In the present chapter our interest is mainly historical. And for various reasons, chief amongst which is that interested readers may the more easily follow up the study should they feel so inclined, the survey has been restricted to the history of that religion with which we are best acquainted—Christianity. Moreover, if we are to form a correct judgment of the part played in the history of religions by the misinterpretations already noted, it is necessary to trace the extent to which they have influenced men and women in a collective capacity. For the striking fact is that, in spite of the purification of the sexual relations being one of the avowed objects of Christianity, in spite, too, of the attempts of the official churches to suppress them, the history of Christianity has been dogged by outbreaks of sexual extravagance, by the continuous emergence of erotico-religious sects, claiming Christian teachings as the authority for their actions. We need not discuss the legitimacy of their inferences. We are concerned solely with a chronicle of historic facts so far as they can be ascertained; and these have a certain significance of their own, as events, quite apart from their reasonableness or desirability.

A part cause of the movements we are about to describe may have been a violent reaction against an extravagant asceticism. Something may also be due to the fact that over-concentration of mind upon a particular evil is apt to defeat its end by the mere force of unconscious suggestion in the contrary direction. But in all probability much was due to the presence of certain elements inherited by Christianity from the

older religions. At any rate, those whose minds are filled with the idea that sexual extravagance on a collective scale and under the cloak of religion is either a modern phenomenon, or was unknown to the early history of Christianity, would do well to revise their opinions in the light of ascertainable facts. No less a person than the Rev. S. Baring-Gould has reminded us that criticism discloses "on the shining face of primitive Christianity rents and craters undreamt of in our old simplicity," and also asserts "that there was in the breast of the newborn Church an element of antinomianism, not latent, but in virulent activity, is a fact as capable of demonstration as any conclusion in a science which is not exact."[122]

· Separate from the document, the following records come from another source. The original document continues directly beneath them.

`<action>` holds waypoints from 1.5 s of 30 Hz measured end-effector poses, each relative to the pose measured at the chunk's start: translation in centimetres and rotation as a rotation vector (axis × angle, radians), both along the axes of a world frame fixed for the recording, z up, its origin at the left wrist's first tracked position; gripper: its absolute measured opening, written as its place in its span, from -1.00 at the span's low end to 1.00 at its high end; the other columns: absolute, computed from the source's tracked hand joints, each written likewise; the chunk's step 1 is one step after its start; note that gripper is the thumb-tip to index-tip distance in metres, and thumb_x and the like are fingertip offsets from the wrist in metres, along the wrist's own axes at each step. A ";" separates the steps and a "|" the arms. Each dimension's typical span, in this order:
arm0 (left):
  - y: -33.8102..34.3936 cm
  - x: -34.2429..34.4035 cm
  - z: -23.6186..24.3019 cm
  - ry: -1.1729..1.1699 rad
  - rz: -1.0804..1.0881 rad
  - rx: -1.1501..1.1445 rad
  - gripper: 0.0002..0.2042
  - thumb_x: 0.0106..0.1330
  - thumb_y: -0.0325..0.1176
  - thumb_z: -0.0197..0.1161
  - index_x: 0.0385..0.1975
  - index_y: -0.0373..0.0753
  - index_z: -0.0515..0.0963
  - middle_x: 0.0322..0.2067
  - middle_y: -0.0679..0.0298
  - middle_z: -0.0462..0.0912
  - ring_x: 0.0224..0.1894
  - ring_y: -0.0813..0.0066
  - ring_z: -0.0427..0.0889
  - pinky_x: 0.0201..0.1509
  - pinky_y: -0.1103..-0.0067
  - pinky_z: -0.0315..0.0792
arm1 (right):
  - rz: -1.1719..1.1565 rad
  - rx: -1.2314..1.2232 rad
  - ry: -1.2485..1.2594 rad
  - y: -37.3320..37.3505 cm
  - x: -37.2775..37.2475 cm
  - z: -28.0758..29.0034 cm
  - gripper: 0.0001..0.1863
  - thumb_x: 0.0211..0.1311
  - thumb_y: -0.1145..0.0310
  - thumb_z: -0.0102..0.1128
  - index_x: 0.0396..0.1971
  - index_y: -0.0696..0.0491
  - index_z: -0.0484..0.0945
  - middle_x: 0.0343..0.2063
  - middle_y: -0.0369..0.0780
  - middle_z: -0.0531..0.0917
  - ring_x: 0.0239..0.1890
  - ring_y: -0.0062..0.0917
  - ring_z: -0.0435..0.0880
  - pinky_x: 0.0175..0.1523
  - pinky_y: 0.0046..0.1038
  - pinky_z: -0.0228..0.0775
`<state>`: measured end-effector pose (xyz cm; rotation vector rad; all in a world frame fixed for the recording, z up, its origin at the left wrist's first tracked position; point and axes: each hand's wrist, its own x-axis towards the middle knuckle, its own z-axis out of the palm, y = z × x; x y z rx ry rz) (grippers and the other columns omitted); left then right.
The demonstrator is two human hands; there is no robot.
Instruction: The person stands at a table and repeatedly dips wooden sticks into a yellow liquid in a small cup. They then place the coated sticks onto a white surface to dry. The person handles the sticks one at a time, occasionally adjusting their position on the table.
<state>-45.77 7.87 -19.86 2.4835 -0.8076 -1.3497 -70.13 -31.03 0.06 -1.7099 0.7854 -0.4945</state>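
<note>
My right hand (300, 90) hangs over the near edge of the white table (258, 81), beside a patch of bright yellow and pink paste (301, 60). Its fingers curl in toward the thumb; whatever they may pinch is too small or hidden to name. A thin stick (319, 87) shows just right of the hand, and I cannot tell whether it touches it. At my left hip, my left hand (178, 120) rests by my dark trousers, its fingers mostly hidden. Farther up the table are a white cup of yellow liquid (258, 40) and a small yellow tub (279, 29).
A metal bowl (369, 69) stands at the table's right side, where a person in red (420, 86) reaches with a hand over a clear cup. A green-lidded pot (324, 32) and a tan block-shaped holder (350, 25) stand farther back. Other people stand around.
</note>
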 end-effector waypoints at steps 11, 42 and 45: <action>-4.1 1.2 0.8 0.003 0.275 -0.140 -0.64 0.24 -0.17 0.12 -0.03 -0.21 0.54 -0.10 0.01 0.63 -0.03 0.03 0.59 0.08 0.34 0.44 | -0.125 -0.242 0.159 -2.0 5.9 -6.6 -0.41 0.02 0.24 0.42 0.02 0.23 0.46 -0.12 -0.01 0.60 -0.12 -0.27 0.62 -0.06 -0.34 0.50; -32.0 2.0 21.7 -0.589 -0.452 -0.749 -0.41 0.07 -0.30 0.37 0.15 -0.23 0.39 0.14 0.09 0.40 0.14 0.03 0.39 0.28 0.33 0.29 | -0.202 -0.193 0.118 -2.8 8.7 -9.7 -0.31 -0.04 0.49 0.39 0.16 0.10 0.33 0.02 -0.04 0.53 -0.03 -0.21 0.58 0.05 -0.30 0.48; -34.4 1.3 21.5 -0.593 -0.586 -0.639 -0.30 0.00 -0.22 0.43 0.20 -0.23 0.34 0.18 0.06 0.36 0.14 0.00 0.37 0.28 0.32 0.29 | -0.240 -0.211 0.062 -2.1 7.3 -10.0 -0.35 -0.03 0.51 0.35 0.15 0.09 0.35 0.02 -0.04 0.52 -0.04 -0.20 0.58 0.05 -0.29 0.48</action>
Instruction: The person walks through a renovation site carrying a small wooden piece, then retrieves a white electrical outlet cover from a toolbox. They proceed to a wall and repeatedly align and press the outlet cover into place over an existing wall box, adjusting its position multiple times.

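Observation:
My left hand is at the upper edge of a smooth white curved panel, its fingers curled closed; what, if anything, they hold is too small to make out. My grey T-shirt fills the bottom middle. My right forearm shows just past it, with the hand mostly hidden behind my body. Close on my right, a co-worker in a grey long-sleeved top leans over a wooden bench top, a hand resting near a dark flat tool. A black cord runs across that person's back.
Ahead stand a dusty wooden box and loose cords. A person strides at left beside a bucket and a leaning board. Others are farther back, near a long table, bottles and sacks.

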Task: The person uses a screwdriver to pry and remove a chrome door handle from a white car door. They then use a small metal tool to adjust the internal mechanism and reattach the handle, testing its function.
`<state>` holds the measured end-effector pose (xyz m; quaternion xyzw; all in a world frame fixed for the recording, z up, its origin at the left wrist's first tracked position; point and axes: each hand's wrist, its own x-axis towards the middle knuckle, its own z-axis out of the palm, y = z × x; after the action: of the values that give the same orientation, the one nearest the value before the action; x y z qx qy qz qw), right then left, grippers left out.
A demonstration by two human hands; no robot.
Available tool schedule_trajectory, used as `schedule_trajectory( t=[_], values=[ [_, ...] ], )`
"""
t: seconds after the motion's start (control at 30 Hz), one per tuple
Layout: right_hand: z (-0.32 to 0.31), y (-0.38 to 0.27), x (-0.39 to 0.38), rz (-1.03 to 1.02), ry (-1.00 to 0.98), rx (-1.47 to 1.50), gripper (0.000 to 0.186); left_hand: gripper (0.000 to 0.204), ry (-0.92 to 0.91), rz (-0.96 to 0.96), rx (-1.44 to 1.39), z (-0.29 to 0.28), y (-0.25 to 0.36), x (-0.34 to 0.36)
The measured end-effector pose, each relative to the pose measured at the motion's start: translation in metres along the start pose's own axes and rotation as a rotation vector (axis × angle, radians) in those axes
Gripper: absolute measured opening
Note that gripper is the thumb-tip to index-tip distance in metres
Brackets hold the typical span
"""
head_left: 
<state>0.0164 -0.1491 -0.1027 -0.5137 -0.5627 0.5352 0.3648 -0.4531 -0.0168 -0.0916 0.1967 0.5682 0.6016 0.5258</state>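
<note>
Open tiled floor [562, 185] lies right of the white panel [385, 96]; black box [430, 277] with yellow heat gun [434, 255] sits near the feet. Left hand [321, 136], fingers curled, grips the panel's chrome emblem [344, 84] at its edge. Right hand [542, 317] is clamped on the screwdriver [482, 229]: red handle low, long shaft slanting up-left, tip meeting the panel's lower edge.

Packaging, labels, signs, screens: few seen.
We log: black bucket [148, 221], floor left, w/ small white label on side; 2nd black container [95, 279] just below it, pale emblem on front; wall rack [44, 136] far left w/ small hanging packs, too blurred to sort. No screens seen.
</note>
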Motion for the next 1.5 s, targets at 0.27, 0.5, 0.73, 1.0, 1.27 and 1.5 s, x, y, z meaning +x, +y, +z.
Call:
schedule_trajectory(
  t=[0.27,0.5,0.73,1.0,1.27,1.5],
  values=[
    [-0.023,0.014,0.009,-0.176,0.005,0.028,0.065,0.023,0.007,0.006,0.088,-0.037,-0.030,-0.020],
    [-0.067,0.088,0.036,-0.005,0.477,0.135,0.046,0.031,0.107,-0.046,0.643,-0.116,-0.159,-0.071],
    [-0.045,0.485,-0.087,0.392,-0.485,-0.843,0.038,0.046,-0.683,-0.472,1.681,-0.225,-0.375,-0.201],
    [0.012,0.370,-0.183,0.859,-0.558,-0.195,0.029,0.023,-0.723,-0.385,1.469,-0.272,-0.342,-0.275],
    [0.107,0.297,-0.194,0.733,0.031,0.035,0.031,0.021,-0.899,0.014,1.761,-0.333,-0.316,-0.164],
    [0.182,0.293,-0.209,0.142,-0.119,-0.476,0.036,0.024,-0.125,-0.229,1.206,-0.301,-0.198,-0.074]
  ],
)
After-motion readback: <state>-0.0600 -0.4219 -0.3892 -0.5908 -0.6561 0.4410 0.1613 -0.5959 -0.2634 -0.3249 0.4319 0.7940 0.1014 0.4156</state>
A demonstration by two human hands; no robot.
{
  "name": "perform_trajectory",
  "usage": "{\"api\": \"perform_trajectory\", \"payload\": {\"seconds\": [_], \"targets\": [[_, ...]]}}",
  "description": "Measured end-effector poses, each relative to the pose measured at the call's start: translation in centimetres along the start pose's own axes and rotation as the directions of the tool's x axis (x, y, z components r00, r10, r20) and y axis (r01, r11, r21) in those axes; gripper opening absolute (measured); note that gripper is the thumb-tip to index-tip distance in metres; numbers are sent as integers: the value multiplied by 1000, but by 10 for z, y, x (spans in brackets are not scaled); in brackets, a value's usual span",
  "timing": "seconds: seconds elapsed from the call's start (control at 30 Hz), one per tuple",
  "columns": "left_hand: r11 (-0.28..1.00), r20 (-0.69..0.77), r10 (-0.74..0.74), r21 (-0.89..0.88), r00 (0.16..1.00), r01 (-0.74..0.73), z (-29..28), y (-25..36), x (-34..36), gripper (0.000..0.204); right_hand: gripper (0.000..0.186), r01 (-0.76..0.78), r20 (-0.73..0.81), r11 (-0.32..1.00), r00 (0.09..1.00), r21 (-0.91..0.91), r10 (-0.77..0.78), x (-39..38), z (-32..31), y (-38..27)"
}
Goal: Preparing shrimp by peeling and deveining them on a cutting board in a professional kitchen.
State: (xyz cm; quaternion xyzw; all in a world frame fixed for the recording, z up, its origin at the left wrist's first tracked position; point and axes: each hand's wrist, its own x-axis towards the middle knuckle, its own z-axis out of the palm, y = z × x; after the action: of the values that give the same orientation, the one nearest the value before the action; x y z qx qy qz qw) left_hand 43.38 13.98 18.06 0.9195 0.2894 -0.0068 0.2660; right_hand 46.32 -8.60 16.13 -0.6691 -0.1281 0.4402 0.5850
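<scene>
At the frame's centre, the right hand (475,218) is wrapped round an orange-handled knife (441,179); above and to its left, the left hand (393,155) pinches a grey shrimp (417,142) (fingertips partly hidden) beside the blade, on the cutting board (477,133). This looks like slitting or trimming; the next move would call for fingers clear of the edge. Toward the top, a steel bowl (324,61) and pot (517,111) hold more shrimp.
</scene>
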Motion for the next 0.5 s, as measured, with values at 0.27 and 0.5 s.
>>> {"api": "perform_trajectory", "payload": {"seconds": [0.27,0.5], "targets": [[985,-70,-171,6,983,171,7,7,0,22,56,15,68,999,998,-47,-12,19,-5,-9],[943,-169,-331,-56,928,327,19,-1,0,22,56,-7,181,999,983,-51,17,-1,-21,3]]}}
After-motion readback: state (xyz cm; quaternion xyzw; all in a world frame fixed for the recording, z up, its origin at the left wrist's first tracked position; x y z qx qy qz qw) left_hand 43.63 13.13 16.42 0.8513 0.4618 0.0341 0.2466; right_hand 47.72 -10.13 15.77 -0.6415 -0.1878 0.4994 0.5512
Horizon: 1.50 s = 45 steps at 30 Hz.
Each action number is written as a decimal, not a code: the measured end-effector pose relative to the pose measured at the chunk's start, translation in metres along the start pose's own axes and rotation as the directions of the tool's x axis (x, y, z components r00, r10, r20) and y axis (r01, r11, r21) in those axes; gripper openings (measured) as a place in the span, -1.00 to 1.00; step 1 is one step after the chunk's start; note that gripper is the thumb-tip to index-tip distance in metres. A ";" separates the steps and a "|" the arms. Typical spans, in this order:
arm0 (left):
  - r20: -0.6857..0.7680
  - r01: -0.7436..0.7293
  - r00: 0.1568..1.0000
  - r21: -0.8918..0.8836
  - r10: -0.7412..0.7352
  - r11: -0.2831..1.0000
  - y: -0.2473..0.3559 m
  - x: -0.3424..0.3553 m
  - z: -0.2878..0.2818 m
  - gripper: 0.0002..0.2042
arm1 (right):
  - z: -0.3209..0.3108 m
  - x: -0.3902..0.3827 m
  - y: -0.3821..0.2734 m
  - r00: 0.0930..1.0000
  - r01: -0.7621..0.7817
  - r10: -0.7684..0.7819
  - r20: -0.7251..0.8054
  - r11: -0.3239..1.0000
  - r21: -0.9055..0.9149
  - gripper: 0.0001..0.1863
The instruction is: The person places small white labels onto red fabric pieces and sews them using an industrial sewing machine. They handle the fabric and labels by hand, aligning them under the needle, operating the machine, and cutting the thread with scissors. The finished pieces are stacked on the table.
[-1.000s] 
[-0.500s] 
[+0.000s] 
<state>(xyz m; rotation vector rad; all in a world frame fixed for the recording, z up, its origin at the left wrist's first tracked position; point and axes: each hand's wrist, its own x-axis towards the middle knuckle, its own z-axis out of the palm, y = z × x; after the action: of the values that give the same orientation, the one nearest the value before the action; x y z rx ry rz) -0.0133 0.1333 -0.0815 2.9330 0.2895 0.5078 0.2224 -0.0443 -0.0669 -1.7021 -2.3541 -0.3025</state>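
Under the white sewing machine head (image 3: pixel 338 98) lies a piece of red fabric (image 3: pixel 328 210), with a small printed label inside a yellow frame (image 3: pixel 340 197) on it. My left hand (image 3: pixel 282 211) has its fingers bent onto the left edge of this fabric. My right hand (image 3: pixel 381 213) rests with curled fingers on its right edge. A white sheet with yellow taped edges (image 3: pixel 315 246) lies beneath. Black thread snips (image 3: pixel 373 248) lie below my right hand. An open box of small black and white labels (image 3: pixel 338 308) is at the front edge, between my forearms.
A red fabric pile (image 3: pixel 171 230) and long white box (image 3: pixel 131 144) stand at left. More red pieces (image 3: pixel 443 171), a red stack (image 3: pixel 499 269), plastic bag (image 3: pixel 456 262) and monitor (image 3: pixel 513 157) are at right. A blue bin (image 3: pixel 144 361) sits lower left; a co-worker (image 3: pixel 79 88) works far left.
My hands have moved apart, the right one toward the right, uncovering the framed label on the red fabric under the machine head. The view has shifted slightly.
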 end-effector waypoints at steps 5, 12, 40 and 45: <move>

There would be little value in a study of these erotico-religious movements if they involved only a detection of individual lust consciously using religion as a cloak for its gratification. Such a conclusion is a fatally easy one, but it does little justice to the chief people concerned, and it is quite lacking in historical perspective. In most cases the initiators of these strange sects have put forward a philosophy of religion as a justification of their teaching, and only a slight knowledge of this is enough to prove that we are face to face with a phenomenon of much greater significance than mere immorality. This may be recognised even in the pages of the New Testament itself. It is not a practice that is there denounced; it is a teaching that is repudiated. And one sees the same thing at later periods. The conviction on the one side that certain actions are unlawful, is met on the other side with the conviction that they are perfectly legitimate.